*About this task*.
Without the pictures, write the listing below out again, line for line.

Segment Start: Data below

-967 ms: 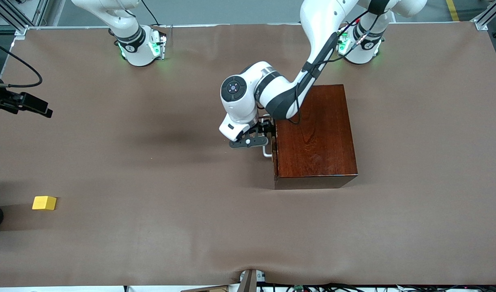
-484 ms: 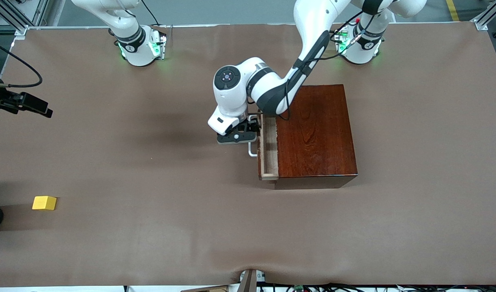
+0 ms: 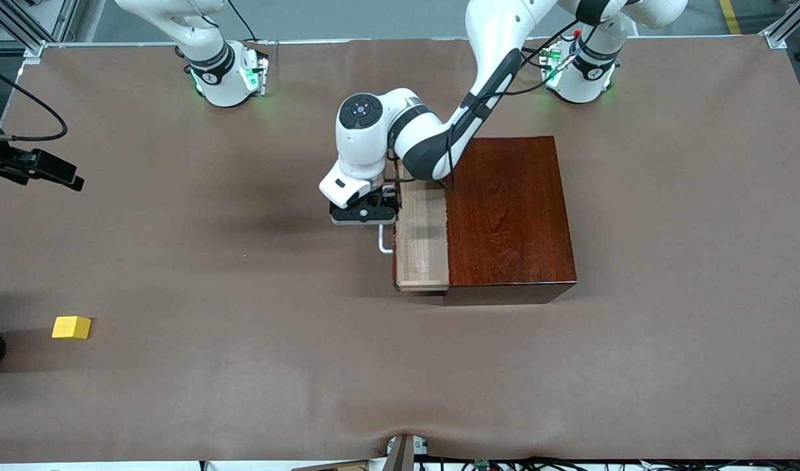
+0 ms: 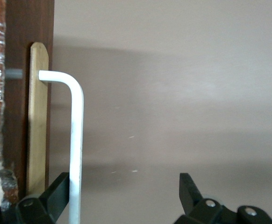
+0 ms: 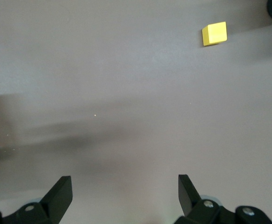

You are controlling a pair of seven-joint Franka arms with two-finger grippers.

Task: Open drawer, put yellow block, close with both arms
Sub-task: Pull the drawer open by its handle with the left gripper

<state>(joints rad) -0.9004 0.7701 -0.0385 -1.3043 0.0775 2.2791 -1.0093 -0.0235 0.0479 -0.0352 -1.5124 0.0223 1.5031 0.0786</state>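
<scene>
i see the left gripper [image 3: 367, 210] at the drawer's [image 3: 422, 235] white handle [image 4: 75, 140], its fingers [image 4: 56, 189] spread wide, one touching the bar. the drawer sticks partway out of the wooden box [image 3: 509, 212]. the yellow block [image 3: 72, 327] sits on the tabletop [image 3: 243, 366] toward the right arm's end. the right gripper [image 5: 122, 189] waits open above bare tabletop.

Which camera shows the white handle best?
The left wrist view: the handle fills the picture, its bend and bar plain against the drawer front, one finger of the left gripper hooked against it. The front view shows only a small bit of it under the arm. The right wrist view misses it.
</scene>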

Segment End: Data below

*Output*.
-967 ms: 
-484 ms: 
+0 ms: 
+0 ms: 
+0 ms: 

You are controlling a pair of seven-joint Franka arms with two-finger grippers.

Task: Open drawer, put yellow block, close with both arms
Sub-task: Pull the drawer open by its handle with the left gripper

<state>(joints rad) -0.9004 0.7701 -0.0385 -1.3043 0.0775 2.2791 -1.0093 -0.0235 0.0479 -0.0352 -1.5124 0.0223 1.5031 0.0786</state>
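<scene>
i see the left gripper [image 3: 367, 210] at the drawer's [image 3: 422, 235] white handle [image 4: 75, 140], its fingers [image 4: 56, 189] spread wide, one touching the bar. the drawer sticks partway out of the wooden box [image 3: 509, 212]. the yellow block [image 3: 72, 327] sits on the tabletop [image 3: 243, 366] toward the right arm's end. the right gripper [image 5: 122, 189] waits open above bare tabletop.

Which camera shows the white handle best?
The left wrist view: the handle fills the picture, its bend and bar plain against the drawer front, one finger of the left gripper hooked against it. The front view shows only a small bit of it under the arm. The right wrist view misses it.
</scene>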

The output above is complete.